Data records

══════

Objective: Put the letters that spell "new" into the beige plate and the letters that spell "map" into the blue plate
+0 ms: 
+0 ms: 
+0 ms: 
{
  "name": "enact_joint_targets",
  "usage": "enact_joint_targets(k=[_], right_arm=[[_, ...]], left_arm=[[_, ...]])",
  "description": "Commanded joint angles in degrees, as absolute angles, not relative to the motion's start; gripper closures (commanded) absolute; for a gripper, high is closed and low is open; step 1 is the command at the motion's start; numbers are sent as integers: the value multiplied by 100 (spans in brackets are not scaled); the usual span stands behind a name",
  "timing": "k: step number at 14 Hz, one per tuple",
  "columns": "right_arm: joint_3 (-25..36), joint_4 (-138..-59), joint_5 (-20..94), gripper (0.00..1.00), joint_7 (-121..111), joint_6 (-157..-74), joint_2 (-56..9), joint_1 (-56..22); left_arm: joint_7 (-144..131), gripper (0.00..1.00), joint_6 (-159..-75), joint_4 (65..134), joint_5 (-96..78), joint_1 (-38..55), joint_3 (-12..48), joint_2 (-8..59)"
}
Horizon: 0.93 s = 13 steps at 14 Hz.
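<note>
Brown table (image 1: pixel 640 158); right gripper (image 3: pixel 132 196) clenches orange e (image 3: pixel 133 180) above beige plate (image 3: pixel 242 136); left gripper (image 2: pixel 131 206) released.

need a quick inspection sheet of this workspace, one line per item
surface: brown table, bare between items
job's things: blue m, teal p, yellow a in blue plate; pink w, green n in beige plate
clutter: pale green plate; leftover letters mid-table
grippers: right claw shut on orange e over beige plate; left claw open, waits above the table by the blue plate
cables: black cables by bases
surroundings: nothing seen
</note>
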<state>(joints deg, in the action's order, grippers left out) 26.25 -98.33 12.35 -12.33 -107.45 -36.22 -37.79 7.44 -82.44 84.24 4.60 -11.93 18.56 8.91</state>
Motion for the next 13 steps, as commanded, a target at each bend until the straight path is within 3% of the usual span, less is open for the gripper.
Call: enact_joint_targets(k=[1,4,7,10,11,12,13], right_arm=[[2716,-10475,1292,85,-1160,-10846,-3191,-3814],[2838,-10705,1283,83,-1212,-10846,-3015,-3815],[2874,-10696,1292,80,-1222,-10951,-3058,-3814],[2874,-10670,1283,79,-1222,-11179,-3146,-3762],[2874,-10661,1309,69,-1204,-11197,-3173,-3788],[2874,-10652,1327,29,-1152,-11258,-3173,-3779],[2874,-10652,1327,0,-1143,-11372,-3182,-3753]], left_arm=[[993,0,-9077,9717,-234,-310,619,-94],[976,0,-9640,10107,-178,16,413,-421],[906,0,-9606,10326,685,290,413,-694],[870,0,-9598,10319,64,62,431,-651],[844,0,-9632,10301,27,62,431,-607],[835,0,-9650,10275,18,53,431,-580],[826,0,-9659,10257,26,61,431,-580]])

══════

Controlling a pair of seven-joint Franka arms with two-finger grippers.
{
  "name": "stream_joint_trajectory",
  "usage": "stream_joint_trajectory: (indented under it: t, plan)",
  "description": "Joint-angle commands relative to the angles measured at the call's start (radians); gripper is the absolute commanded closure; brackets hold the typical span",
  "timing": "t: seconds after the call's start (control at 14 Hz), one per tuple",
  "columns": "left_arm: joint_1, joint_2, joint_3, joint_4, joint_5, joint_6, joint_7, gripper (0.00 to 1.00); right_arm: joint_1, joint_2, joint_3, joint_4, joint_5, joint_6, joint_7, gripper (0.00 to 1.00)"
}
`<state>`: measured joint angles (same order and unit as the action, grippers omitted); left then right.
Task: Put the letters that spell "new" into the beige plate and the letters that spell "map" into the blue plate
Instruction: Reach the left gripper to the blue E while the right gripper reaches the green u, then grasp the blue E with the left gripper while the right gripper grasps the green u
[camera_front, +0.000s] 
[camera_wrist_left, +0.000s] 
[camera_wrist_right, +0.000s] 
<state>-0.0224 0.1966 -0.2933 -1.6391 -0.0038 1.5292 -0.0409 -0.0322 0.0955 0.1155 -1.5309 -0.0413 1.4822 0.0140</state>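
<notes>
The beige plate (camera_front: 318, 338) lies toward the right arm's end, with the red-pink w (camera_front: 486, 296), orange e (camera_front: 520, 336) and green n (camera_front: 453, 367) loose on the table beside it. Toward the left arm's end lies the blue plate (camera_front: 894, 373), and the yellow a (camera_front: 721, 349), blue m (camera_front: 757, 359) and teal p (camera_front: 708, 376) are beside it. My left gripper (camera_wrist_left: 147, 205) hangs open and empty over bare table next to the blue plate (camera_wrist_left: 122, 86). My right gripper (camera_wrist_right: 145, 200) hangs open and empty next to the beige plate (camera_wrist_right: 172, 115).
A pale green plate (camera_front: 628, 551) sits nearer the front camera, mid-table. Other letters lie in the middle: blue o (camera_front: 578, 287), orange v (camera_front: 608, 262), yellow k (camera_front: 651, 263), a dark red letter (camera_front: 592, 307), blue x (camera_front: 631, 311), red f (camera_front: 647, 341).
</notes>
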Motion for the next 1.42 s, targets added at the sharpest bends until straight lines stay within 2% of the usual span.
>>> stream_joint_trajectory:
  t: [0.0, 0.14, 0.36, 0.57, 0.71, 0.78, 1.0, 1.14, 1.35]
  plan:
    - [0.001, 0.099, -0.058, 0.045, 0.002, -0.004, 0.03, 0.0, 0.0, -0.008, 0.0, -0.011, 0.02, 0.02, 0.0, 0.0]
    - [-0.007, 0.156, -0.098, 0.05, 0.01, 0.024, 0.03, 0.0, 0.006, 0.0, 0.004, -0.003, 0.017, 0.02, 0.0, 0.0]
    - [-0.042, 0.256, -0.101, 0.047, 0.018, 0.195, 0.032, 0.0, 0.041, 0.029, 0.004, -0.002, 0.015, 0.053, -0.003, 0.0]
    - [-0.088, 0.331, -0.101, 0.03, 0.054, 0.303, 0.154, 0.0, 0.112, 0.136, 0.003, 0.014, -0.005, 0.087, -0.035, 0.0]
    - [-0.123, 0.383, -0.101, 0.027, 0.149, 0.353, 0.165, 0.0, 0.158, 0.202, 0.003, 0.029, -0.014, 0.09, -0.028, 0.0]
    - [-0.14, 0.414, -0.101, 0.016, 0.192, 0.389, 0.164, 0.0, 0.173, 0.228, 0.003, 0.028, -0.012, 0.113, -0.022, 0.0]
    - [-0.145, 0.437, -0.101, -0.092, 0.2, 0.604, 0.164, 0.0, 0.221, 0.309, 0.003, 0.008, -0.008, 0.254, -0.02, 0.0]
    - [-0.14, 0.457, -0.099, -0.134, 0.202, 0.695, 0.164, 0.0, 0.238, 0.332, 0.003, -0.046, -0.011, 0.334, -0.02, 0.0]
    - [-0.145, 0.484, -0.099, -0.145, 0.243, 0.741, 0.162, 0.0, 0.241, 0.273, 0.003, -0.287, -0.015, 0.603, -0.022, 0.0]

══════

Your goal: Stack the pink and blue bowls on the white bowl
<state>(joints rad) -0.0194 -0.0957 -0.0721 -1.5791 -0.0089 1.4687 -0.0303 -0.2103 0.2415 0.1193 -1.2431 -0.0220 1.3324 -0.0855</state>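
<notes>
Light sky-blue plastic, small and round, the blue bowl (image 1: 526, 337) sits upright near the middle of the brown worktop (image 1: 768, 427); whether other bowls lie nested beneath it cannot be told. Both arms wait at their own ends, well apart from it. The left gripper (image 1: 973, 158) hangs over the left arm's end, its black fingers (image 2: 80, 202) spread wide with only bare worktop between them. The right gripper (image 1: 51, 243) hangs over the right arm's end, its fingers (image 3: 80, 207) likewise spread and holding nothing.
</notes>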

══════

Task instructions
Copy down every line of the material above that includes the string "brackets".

Exercise response
  "description": "Commanded joint angles in degrees, as absolute angles, not relative to the motion's start; gripper closures (commanded) absolute; for a gripper, high is closed and low is open; step 1 is the command at the motion's start; numbers are sent as integers: the value multiplied by 100 (spans in brackets are not scaled); the usual span stands behind a name",
  "description": "Joint-angle commands relative to the angles measured at the call's start (radians); gripper is the absolute commanded closure; brackets hold the typical span",

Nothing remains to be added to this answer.